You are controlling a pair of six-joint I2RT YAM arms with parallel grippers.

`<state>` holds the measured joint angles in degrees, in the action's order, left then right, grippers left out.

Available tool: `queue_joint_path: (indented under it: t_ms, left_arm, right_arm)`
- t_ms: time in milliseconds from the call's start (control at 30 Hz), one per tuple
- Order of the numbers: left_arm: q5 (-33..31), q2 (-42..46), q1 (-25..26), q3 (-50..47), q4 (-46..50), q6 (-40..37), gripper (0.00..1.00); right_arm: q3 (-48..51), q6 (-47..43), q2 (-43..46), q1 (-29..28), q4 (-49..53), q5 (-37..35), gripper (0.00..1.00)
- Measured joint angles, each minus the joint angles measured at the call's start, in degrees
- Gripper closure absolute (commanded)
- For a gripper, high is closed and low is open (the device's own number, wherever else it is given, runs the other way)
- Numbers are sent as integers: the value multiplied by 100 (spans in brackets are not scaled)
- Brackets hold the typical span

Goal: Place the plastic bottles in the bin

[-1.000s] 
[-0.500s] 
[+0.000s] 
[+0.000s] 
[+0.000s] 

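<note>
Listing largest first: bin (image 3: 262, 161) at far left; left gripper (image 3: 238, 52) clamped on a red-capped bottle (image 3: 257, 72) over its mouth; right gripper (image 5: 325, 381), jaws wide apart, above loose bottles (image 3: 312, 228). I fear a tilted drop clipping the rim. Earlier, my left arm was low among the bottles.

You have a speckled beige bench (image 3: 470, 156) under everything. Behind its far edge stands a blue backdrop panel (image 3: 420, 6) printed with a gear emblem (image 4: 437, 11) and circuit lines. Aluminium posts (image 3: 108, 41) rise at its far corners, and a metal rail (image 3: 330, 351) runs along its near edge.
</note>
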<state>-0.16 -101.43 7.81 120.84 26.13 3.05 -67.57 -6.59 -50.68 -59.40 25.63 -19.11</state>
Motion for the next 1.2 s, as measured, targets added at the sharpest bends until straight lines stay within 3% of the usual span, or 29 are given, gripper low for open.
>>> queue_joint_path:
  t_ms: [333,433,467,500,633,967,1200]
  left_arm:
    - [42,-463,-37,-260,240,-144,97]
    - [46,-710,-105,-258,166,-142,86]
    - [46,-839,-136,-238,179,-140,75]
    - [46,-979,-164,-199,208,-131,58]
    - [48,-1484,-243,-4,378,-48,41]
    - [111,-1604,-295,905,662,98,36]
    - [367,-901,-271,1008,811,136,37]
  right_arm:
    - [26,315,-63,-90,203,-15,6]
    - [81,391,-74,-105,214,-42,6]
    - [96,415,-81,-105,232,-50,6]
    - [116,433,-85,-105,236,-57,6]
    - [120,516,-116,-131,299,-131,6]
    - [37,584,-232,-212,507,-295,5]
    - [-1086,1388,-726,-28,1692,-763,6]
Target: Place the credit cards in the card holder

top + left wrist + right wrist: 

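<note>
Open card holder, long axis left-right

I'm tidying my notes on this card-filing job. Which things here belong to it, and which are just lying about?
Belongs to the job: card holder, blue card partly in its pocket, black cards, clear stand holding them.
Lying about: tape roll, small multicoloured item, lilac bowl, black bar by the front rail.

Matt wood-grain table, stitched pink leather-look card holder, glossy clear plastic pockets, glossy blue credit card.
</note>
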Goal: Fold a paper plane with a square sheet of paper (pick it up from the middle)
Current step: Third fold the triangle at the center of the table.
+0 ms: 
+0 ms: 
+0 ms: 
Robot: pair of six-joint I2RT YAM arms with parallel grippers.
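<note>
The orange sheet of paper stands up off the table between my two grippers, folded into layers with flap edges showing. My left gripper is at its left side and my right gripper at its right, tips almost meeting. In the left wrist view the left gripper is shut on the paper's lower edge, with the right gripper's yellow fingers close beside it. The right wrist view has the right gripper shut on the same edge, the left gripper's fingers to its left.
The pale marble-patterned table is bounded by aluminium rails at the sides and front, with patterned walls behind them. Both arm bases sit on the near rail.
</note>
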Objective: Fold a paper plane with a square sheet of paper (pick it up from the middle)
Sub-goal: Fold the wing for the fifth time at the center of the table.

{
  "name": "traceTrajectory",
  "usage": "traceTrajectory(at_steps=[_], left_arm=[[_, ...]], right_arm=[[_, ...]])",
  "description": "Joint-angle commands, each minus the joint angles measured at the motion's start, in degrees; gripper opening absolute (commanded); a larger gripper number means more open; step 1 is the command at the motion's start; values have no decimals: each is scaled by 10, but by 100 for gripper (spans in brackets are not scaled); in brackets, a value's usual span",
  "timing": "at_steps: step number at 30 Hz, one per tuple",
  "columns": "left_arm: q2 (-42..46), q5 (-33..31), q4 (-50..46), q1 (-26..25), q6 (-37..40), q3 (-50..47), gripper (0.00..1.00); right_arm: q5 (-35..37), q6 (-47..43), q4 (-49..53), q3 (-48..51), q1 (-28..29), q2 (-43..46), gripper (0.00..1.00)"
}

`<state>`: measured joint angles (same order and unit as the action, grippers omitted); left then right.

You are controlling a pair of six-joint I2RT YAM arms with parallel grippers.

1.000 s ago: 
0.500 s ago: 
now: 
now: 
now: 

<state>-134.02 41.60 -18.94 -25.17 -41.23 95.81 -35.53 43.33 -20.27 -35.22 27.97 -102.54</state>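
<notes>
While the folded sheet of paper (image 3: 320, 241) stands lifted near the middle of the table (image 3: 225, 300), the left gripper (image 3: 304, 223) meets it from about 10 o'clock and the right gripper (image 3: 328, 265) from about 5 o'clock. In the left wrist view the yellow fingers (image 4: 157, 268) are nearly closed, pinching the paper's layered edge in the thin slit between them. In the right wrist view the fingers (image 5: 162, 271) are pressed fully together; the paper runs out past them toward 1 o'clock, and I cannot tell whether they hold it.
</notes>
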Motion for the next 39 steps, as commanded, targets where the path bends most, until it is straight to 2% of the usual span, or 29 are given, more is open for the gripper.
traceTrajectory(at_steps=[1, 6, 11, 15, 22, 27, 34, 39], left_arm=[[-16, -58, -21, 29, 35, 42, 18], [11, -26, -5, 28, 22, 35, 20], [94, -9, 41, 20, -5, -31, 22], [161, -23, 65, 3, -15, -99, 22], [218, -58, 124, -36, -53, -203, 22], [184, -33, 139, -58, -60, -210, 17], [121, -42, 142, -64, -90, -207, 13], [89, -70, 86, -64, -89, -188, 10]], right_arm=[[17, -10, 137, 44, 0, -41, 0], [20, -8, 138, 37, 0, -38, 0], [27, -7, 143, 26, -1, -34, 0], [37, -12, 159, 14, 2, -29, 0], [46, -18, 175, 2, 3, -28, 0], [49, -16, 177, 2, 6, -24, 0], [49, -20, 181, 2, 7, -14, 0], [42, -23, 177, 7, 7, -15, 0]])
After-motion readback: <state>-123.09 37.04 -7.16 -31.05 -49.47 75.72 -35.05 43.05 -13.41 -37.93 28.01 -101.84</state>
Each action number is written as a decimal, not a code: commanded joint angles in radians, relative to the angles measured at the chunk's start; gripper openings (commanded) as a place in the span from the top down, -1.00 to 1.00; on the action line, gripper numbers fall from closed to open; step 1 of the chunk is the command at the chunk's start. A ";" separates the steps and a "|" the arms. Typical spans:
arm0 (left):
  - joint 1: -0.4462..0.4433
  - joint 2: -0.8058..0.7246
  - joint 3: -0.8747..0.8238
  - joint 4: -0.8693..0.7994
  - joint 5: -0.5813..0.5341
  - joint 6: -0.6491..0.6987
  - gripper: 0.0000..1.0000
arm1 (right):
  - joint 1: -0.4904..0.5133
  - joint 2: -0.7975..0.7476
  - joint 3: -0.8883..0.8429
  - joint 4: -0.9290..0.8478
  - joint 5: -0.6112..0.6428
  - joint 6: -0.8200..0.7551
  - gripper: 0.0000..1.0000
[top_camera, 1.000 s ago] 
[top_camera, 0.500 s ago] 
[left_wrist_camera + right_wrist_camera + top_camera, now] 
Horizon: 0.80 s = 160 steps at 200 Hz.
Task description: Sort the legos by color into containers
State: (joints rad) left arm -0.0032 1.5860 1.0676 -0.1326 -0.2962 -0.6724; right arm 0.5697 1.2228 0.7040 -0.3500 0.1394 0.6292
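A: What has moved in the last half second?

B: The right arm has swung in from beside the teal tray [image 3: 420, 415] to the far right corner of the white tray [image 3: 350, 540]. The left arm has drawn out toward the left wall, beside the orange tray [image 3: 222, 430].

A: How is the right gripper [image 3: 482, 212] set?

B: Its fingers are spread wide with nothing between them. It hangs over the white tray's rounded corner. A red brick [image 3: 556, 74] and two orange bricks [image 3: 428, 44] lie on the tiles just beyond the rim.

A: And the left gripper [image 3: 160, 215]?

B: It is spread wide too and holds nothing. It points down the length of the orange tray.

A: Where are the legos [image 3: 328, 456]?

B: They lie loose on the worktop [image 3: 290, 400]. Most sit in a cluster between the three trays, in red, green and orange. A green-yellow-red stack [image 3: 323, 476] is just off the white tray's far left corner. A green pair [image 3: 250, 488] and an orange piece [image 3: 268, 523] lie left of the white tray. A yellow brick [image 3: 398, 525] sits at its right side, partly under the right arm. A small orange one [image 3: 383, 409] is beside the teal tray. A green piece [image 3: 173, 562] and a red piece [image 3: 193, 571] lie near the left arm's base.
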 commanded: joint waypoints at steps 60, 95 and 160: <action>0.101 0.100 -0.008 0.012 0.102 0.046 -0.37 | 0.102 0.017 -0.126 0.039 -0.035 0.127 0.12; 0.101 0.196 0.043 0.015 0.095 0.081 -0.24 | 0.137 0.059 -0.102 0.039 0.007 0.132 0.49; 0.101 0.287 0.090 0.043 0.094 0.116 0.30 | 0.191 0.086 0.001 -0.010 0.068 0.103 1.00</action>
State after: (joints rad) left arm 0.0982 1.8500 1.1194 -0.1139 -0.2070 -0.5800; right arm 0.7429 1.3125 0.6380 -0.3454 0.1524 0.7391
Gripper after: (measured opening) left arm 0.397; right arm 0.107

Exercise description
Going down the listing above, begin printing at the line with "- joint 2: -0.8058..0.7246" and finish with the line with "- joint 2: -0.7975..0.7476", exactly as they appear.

Task response
  - joint 2: -0.8058..0.7246
  - joint 3: -0.8747..0.8238
  - joint 4: -0.8693..0.7994
  - joint 5: -0.5813..0.5341
  - joint 6: -0.6491..0.6987
  - gripper: 0.0000..1.0000
arm1 (right):
  - joint 1: -0.4904..0.5133
  - joint 2: -0.7975..0.7476

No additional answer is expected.